Rezar pelos mortos

novembro 3, 2019 / no comments

            Em um único dia, no 2 de novembro, a Igreja quis reunir a recordação de todos os fiéis falecidos para oferecer por eles mais abundantes sufrágios e, ao mesmo tempo, recordar-nos o sentido da vida humana à luz do nosso destino último que é a vida eterna e não a morte.

A liturgia da Igreja apresenta de forma bela a visão cristã sobre a morte: “Senhor, para os que creem em vós, a vida não é tirada, mas transformada. E, desfeito nosso corpo mortal, nos é dado, nos céus, um corpo imperecível” (Prefácio dos defuntos). Para aqueles que se apoiam na fé em Cristo a morte se revela como a posse definitiva de uma vida interminável e eterna. Ela é  o fim da “viagem” do ser humano na terra e lhe franqueia o porto seguro da eternidade. Com ela acaba o único curso de nossa vida terrestre, pois “não voltaremos mais a outras vidas terrestres: ‘os homens devem morrer uma só vez’(Hb9,27)”, assim afirma a fé dos cristãos, conforme o Catecismo da Igreja Católica (Cat. 1013). Desse modo, o cristão sabe que essa vida é a única oportunidade que se lhe oferece para ganhar ou perder a vida em plenitude. Isso significa que a vida deve ser encarada com a responsabilidade de quem sabe que vai viver apenas uma vez e que sua vida aqui na terra ganhará pleno sentido de acordo com o modo como se encaram todas as realidades vividas. Nesse sentido, é bem verdadeira o pedido do salmista: “Ensina-nos, Senhor, a bem contar os nossos dias” (Sl 89, 12).

Ao mesmo tempo, a fé católica, apoiada em textos da Sagrada Escritura e no testemunho da Tradição, afirma a existência de um estado de purificação, chamado purgatório,  para aqueles que “morrem na graça e na amizade de Deus, mas não estão completamente purificados, embora tenham garantida sua salvação eterna, passam, após sua morte, por uma purificação, a fim de obter a santidade necessária para entrar na glória do céu” (Cat.1030). A Escritura, de fato, fala implicitamente da existência de um estado de purificação após a morte. No segundo livro dos Macabeus (2Mac 12,42-46), os judeus oram pelos que morreram num combate, oferecendo sacrifícios expiatórios pelos mortos para que fossem absolvidos dos seus pecados, considerando ser que era “um pensamento santo e salutar rezar pelos defuntos para que sejam perdoados de seus pecados” (2Mac 12,46). O próprio Cristo fala de um tipo de pecado que, pela sua gravidade, não será perdoado neste mundo nem no vindouro(Mt12,32), aludindo assim quanto à possibilidade de purificação de outros pecados após a morte.

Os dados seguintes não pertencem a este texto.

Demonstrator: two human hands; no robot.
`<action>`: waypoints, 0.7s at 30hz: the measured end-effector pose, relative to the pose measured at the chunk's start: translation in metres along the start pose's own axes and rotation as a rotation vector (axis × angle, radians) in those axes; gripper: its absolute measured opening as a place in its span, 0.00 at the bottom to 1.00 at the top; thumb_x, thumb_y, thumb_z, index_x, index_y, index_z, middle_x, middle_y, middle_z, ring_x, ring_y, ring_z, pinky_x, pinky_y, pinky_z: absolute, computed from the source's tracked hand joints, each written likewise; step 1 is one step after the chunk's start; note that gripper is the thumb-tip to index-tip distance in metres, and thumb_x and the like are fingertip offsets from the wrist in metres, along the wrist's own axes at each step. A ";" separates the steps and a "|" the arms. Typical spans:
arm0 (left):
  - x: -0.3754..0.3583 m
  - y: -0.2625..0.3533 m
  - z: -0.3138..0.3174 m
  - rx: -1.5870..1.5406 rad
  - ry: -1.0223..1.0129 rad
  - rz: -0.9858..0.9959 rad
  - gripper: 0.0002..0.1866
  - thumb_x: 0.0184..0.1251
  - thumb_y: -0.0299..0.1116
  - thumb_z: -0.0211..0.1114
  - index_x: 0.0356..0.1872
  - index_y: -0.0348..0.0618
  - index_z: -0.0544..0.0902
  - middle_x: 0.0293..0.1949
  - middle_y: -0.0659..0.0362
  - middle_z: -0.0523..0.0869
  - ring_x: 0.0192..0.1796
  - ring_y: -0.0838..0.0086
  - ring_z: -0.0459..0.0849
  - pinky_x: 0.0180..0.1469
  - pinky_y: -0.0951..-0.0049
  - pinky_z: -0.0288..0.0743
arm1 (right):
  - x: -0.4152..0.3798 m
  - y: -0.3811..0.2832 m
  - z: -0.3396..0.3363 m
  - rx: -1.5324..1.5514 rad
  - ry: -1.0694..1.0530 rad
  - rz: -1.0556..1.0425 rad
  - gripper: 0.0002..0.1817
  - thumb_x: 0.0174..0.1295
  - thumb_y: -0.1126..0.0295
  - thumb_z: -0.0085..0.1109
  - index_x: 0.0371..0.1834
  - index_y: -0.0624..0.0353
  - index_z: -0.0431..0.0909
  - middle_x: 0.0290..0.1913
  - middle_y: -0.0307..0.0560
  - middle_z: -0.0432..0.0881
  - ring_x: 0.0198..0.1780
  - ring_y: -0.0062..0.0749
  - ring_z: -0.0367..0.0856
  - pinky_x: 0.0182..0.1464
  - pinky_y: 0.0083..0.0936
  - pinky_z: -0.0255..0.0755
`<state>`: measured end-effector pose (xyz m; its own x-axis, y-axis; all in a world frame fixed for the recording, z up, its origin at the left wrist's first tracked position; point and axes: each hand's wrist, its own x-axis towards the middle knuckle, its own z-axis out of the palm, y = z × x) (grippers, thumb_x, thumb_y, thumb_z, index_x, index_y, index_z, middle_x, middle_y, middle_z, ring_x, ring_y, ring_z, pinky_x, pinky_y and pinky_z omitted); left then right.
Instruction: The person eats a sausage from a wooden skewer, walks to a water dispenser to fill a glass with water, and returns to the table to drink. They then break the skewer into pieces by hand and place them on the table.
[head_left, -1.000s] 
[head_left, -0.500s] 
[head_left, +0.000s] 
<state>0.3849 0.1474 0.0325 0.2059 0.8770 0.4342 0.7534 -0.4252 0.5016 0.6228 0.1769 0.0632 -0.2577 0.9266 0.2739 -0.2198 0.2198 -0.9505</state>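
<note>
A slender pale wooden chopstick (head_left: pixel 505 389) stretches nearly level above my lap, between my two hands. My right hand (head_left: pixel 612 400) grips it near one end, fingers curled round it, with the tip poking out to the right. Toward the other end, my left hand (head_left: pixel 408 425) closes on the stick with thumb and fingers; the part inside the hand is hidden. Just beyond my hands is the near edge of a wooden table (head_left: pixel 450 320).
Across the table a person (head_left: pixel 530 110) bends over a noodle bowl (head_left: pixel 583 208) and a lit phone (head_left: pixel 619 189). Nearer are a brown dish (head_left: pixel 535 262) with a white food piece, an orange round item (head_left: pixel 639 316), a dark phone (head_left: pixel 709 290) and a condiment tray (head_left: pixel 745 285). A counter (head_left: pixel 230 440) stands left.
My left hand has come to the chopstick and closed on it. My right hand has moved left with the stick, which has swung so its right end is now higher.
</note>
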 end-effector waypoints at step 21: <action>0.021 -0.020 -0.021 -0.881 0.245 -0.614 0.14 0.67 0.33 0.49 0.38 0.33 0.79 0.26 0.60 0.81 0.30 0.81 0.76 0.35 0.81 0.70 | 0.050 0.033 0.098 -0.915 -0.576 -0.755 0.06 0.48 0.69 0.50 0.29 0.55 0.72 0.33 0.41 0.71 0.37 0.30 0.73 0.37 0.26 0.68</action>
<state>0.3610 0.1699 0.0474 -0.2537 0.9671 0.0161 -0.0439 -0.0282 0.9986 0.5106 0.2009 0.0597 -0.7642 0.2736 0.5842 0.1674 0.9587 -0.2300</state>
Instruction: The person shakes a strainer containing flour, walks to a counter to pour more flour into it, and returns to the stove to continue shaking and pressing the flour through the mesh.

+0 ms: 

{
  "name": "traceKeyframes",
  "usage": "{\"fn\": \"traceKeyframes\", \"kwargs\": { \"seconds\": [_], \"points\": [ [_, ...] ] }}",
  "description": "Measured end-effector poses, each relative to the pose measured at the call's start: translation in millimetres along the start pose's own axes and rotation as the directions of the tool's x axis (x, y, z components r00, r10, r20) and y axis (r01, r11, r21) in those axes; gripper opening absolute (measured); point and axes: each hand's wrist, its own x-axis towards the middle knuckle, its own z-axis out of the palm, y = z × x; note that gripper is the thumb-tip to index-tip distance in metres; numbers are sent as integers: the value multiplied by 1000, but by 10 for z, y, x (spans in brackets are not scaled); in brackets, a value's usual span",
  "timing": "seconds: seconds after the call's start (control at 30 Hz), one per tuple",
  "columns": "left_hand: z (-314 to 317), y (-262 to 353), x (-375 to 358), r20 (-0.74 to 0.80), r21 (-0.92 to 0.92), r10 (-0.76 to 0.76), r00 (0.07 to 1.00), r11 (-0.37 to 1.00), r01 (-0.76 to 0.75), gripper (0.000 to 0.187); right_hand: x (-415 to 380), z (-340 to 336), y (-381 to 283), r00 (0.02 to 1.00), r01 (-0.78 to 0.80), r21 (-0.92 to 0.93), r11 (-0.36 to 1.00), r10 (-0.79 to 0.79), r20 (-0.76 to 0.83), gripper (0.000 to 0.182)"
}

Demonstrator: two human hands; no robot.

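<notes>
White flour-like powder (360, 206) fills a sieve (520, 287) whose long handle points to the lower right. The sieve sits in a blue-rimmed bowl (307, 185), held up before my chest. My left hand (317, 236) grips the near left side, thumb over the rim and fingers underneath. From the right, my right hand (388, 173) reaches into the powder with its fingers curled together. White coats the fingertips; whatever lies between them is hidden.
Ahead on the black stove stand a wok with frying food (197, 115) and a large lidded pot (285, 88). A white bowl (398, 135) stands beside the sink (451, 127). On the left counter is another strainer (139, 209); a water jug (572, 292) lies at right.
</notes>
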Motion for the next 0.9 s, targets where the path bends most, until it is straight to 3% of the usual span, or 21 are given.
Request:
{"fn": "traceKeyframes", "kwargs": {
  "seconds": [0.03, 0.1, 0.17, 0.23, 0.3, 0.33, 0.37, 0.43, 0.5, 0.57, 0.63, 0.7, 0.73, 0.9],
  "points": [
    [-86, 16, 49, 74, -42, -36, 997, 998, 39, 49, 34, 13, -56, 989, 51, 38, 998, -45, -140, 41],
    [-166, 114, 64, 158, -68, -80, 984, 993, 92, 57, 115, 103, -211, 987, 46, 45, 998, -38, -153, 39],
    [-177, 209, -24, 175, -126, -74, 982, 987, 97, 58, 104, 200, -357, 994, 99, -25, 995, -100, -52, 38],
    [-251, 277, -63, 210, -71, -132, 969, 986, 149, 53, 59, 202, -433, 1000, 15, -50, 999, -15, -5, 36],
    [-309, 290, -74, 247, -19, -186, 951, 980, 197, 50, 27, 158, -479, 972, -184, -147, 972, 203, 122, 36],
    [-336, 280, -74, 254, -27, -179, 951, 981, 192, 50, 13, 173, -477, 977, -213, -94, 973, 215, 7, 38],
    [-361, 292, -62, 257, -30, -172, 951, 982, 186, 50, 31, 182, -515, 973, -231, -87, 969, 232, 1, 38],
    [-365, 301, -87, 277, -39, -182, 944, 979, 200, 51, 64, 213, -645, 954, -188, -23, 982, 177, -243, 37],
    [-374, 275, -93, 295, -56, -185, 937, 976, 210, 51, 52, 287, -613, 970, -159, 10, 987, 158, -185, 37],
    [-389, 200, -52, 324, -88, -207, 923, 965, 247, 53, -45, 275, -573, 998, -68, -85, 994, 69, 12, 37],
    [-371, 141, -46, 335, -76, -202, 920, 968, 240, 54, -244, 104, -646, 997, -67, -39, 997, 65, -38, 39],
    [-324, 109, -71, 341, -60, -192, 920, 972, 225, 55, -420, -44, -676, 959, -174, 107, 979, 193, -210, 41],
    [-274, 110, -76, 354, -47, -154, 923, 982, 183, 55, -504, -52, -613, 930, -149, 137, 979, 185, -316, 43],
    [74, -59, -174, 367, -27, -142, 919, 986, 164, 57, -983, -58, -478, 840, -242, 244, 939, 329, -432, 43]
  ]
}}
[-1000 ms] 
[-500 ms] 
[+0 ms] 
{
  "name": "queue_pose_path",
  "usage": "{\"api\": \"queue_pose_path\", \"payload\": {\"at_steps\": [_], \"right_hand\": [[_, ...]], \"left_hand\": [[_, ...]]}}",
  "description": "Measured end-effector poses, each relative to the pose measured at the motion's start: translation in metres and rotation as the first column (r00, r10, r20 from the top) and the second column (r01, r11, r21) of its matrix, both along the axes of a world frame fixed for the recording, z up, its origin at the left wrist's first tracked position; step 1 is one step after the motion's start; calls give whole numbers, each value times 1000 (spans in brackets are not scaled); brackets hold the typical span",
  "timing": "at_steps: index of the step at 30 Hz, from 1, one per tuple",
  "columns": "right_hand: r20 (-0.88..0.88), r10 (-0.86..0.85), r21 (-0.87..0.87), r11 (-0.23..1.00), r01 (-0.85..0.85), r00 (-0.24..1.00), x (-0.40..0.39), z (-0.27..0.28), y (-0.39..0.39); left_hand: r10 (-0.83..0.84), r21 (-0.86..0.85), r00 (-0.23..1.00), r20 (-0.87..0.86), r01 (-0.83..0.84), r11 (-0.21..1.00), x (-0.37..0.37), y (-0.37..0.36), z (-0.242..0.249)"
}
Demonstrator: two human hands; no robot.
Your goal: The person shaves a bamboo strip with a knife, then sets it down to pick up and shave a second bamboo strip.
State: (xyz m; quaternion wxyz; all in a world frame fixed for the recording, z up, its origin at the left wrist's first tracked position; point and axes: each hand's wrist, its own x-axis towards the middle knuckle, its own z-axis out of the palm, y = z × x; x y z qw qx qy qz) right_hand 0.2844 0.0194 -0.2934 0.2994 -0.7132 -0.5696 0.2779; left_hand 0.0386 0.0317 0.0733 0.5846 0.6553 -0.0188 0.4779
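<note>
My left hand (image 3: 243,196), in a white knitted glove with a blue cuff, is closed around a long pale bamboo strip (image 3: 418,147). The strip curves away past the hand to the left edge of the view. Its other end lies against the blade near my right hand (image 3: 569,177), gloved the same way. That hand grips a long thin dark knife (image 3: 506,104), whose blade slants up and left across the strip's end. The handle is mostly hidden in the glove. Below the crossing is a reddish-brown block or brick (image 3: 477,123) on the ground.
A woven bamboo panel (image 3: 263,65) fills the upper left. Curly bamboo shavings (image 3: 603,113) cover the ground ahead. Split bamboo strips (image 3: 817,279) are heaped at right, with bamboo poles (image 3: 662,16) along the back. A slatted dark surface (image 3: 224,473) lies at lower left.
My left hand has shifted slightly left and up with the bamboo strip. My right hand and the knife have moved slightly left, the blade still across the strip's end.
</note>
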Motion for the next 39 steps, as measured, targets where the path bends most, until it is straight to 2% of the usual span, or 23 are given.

O purgatório, portanto, é um estado de purificaçãoe não de castigo. Na verdade, a própria pessoa ao tomar consciência do quanto foi amada por Deus e do pouco que correspondeu a esse amor, deseja purificar-se. Santa Catarina de Gênova diz algo que ajuda a compreender muito bem esse desejo de purificação que se experimenta diante da visão de Deus: “O céu não tem portas, e quem quiser entrar pode fazê-lo, porque Deus é todo misericórdia e permanece com os braços abertos para admiti-lo na sua glória. No entanto, o ser de Deus é tão puro que a alma justa, ao sair do seu corpo, vendo em si mesma alguma coisa que turva a sua inocência primitiva e se opõe à sua união com Ele, experimenta uma aflição incomparável; e como sabe muito bem que esse impedimento não pode ser destruído senão pelo fogo do purgatório, desce até lá imediatamente e com plena vontade[…]. Sabendo que o purgatório é o banho destinado a lavar essa espécie de manchas, corre para lá […], pensando muito menos nas dores que a esperam do que na alegria de reencontrar ali a sua primitiva pureza” (Tratado do purgatório, n.12).

Rezar pelos mortos é um gesto de solidariedade para com os que partiram. Os fiéis podem participar da purificação desses irmãos e irmãs, oferecendo a Deus a oração, os méritos das boas obras e o santo sacrifício da missa. No dia de finados, a memória supera a saudade e se transforma em união através da oração.